The way I am doing it now is:
for i in xrange(N): # N is about 10,000,000
time = struct.unpack('=HHHH', infile.read(8))
# do something
tdc = struct.unpack('=LiLiLiLi',self.lmf.read(32))
I assume that is supposed to be infile.read()
# do something
Each loop takes about 0.2 ms in my computer, which means the whole for loop
takes 2000 seconds.
You're reading 400 million bytes, or 400MB, in about half an hour. Whether
that's fast or slow depends on what the "do something" lines are doing.
I would like it to run faster.
Do you have any suggestions?
Disk I/O is slow, so don't read from files in tiny little chunks. Read a
bunch of records into memory, then process them.
# UNTESTED!
rsize = 8 + 32 # record size
for i in xrange(N//1000):
buffer = infile.read(rsize*1000) # read 1000 records at once
for j in xrange(1000): # process each record
offset = j*rsize
time = struct.unpack('=HHHH', buffer[offset:offset+8])
# do something
tdc = struct.unpack('=LiLiLiLi', buffer[offset+8:offset+rsize])
# do something
(Now I'm just waiting for somebody to tell me that file.read() already
buffers reads...)
--
Steven D'Aprano
On Apr 30, 9:41 am, Steven D'Aprano <s...@REMOVEME.cybersource.com.au>
wrote:
On Mon, 30 Apr 2007 00:45:22 -0700, OhKyu Yoon wrote:
Hi!
I have a really long binary file that I want to read.
The way I am doing it now is:
for i in xrange(N): # N is about 10,000,000
time = struct.unpack('=HHHH', infile.read(8))
# do something
tdc = struct.unpack('=LiLiLiLi',self.lmf.read(32))
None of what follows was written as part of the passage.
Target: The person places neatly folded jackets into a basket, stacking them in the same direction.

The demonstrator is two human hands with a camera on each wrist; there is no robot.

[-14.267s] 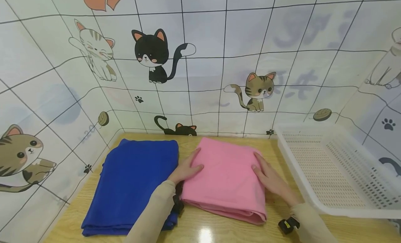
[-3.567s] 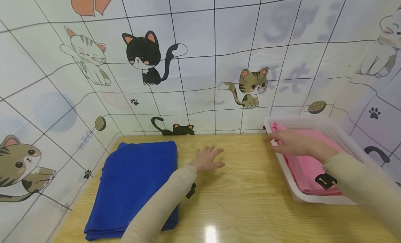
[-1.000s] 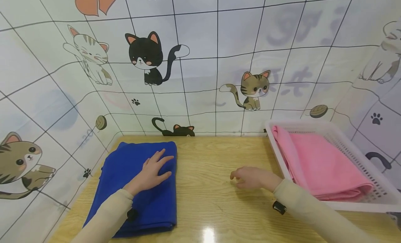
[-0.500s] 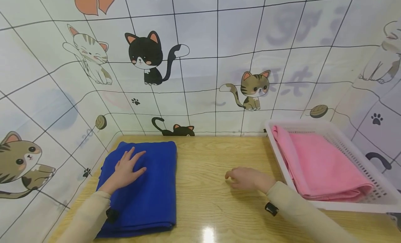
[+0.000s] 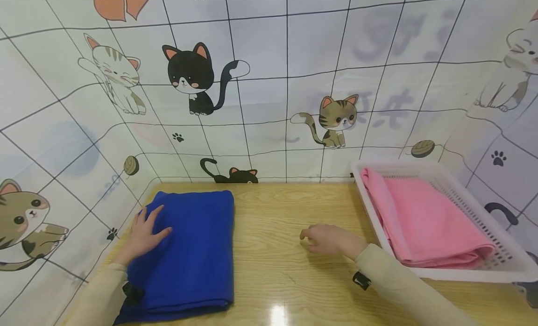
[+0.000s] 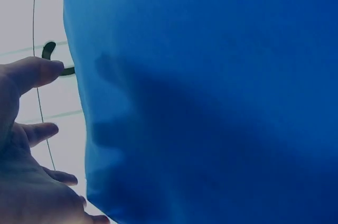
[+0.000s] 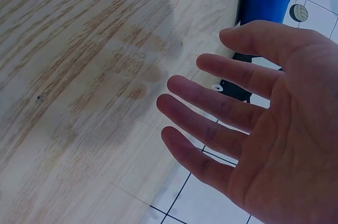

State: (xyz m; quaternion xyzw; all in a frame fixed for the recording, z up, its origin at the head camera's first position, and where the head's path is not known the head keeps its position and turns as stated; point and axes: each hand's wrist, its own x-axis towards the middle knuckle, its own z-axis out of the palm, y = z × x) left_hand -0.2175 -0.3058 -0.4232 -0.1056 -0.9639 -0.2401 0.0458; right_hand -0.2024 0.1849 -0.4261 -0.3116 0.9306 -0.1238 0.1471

I assume that is supposed to be infile.read()
# do something
Each loop takes about 0.2 ms in my computer, which means the whole for loop
takes 2000 seconds.
You're reading 400 million bytes, or 400MB, in about half an hour. Whether
that's fast or slow depends on what the "do something" lines are doing.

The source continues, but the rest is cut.